We’ve had an amazing week at Microsoft Ignite! With over 80 products and features announcements, including the launch of Azure AI Foundry (formerly, Azure AI Studio), we’re excited to share the latest responsible AI updates with you.
Enhanced Model Benchmarking Experience
We’ve enhanced the model benchmarking experience in Azure AI Foundry, adding new performance metrics (e.g. latency, estimated cost, and throughput) and generation quality metrics. This allows users to compare base models across diverse criteria, to better understand potential trade-offs.
You can also now evaluate and compare base models using your own private data. This capability simplifies the model selection process by allowing organizations to compare how different models behave in real-world settings and assess which models align best with their unique requirements.
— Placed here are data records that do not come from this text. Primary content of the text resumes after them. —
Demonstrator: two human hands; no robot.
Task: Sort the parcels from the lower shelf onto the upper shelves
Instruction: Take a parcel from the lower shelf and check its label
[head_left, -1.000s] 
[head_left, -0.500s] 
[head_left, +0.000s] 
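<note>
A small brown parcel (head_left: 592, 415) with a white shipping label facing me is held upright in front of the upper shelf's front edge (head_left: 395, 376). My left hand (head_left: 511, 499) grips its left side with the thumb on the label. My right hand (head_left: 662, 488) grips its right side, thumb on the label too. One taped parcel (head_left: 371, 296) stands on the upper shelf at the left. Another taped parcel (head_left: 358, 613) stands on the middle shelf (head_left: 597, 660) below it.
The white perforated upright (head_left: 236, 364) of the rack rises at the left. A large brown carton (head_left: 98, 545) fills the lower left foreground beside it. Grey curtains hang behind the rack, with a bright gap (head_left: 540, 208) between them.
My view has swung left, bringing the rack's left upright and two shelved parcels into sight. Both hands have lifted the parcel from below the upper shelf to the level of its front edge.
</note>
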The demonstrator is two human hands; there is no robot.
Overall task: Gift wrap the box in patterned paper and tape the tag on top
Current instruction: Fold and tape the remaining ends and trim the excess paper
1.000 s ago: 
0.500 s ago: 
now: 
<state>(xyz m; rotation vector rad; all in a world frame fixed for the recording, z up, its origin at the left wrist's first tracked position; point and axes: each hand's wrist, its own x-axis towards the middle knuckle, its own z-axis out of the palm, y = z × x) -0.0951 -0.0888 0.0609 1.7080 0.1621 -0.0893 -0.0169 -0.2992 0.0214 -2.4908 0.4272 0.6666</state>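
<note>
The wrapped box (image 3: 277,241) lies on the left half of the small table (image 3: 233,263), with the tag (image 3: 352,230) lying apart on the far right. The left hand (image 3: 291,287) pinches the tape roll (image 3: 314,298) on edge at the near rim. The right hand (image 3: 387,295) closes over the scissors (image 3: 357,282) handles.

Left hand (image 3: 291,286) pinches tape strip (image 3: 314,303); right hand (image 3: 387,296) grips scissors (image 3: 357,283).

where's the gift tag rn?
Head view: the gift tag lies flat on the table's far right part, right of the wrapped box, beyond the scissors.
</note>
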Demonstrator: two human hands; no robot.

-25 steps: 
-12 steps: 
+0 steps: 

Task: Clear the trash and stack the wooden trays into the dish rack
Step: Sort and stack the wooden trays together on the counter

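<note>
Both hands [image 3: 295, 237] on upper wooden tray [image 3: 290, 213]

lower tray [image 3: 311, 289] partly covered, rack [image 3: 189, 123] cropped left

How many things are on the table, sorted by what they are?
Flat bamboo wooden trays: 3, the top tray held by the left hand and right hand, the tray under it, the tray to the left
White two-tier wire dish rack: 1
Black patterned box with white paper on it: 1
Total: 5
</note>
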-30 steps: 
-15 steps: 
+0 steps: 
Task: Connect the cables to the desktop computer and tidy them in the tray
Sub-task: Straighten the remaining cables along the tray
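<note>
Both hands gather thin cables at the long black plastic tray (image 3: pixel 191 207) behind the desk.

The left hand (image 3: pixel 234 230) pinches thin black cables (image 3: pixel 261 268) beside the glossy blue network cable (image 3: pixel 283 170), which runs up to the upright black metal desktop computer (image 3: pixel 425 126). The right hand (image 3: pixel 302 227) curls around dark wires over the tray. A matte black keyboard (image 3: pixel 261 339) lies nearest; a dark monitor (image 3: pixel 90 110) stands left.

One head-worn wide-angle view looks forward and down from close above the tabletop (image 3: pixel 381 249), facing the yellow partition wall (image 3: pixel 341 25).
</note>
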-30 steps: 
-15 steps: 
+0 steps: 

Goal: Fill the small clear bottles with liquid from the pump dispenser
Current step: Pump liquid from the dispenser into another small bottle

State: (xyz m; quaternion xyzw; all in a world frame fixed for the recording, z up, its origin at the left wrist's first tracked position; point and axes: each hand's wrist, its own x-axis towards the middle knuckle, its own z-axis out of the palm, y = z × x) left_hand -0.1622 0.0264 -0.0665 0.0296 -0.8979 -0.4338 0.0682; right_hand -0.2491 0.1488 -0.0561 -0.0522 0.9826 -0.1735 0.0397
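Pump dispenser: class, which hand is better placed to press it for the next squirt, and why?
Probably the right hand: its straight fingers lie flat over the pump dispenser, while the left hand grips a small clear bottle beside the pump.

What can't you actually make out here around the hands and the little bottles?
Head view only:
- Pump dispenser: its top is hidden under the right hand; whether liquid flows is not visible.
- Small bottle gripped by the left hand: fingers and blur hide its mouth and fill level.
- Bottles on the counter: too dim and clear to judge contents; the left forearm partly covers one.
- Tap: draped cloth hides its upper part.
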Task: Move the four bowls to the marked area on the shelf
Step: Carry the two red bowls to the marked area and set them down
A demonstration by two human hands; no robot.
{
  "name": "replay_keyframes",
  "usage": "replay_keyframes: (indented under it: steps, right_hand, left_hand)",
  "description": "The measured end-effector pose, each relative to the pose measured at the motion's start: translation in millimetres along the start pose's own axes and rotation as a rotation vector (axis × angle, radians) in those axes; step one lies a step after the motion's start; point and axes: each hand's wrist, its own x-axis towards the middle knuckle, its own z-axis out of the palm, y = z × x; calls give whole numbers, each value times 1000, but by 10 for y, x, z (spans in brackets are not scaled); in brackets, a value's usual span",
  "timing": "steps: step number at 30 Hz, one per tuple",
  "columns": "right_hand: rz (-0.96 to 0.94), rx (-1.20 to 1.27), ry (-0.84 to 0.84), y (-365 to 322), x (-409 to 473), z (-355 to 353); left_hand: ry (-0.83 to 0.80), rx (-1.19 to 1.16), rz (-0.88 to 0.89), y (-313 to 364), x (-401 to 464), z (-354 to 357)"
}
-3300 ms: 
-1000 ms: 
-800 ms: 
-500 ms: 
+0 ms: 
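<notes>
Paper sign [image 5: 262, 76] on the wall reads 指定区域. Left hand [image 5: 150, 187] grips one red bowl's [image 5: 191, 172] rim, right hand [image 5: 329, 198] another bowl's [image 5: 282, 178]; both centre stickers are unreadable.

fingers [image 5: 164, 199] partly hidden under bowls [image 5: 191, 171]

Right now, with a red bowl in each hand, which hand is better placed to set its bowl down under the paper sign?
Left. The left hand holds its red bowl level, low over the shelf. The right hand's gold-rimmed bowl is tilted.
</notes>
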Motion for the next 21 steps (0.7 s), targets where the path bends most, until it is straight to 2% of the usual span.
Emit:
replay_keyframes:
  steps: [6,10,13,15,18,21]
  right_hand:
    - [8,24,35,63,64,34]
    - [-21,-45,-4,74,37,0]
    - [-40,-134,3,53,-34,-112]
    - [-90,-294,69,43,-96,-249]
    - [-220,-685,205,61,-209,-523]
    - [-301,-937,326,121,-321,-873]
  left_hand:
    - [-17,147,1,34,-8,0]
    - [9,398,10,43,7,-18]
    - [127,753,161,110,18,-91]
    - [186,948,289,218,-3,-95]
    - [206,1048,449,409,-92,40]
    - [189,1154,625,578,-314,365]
New Risk & Safety Evaluations for Image & Multimodal Content
New risk and safety evaluations for image and multimodal content provide an out-of-the-box way to assess the frequency and severity of harmful content in generative AI interactions containing imagery. These evaluations can help inform targeted mitigations and demonstrate production-readiness.
Azure AI Foundry Evaluations SDK & UI
The Azure AI Foundry Evaluations SDK and UI are now both generally available. Azure AI Foundry supports a code-first Python experience, Azure AI Evaluation SDK which released its 1.0.0 version for local and cloud evaluations – as well as its visualization and low-code wizard for submitting evaluations via the Azure AI Foundry portal.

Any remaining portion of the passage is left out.